O ministro da Saúde manifestou-se esta sexta-feira a favor da canábis para fins terapêuticos, desde que bem regulada e com enquadramento rigoroso.

Em entrevista hoje à Antena 1, Adalberto Campos Fernandes entende que vai ser possível introduzir com rigor a canábis como opção terapêutica agora que os diplomas do Bloco de Esquerda e do PAN vão ser debatidos na comissão parlamentar de Saúde.

Um dia depois de o assunto ter sido debatido no Parlamento, o ministro disse que concorda a utilização da canábis para fins terapêuticos, mas não com a sua forma fumada, indo assim ao encontro da posição da Ordem dos Médicos.

Concordo em termos que seja regulada pela Autoridade Nacional do Medicamento, com enquadramento científico rigoroso e com sistemas de farmacovigilância muito potentes”, afirmou.

Na quinta-feira, os projetos de lei do BE e do PAN para a utilização terapêutica da canábis baixaram, sem votação, à comissão parlamentar de saúde.

A Ordem dos Médicos reconheceu já que existe forte evidência da eficácia da canábis nalguns usos terapêuticos, mas avisa que a sua prescrição deve ser exclusivamente médica, enquanto medicamento e não na forma fumada.

Um parecer do Conselho Nacional da Política do Medicamento da Ordem dos Médicos, permite considerar a potencial utilização da canábis nalguns casos, como no alívio da dor crónica em adultos, como anti-vómito no tratamento do cancro, na esclerose múltipla ou no controlo da ansiedade.

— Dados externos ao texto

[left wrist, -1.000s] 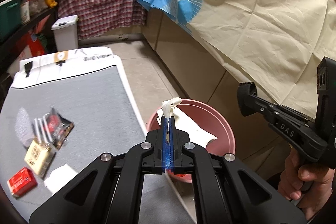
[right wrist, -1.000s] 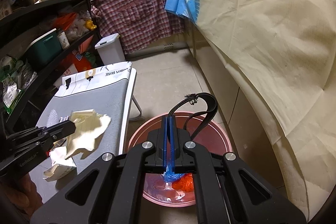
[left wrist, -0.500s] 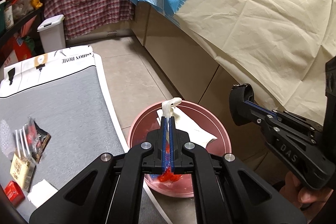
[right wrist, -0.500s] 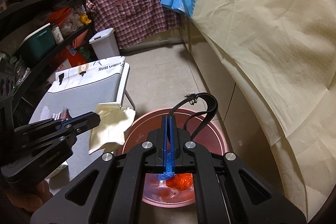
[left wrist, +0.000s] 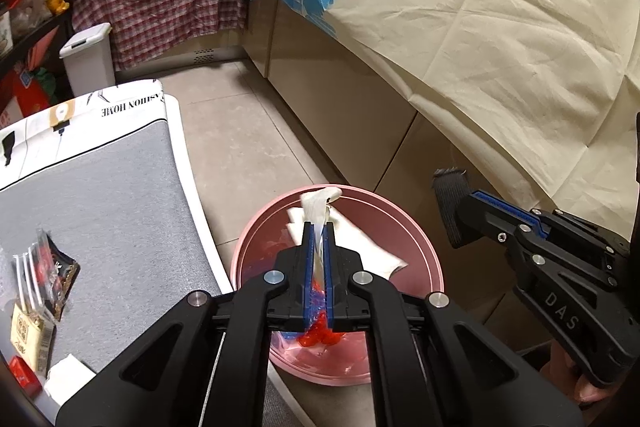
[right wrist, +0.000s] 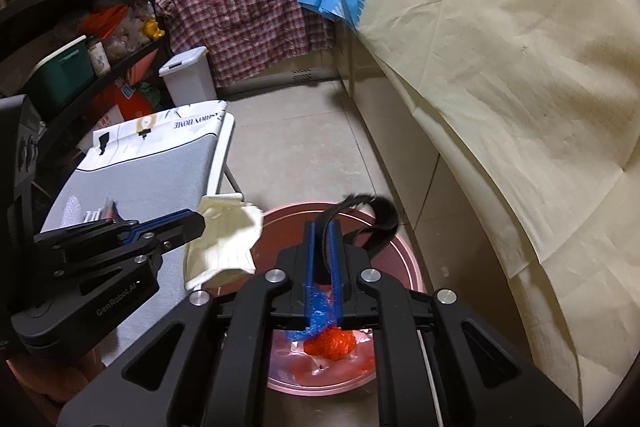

O parecer indica, contudo, que o uso de canábis ou canabinoides como medicamento de uso humano deve ser sujeita a aprovação pelas entidades regulamentares em saúde”, como a Autoridade Nacional ou Europeia do Medicamento.

Além disso, a Ordem dos Médicos avisa que, pela sua potencial toxicidade, a prescrição da canábis deve ser exclusivamente médica e com regulamentação específica, como é feito com os derivados de morfina, por exemplo.

Também esta sexta-feira a diretora-geral da Saúde, Graça Freitas, disse que concorda com o uso de canábis para fins terapêuticos. Em entrevista à TSF, esta sexta-feira, a responsável disse que não tem qualquer objeção quando está em causa o bem-estar e o conforto dos pacientes.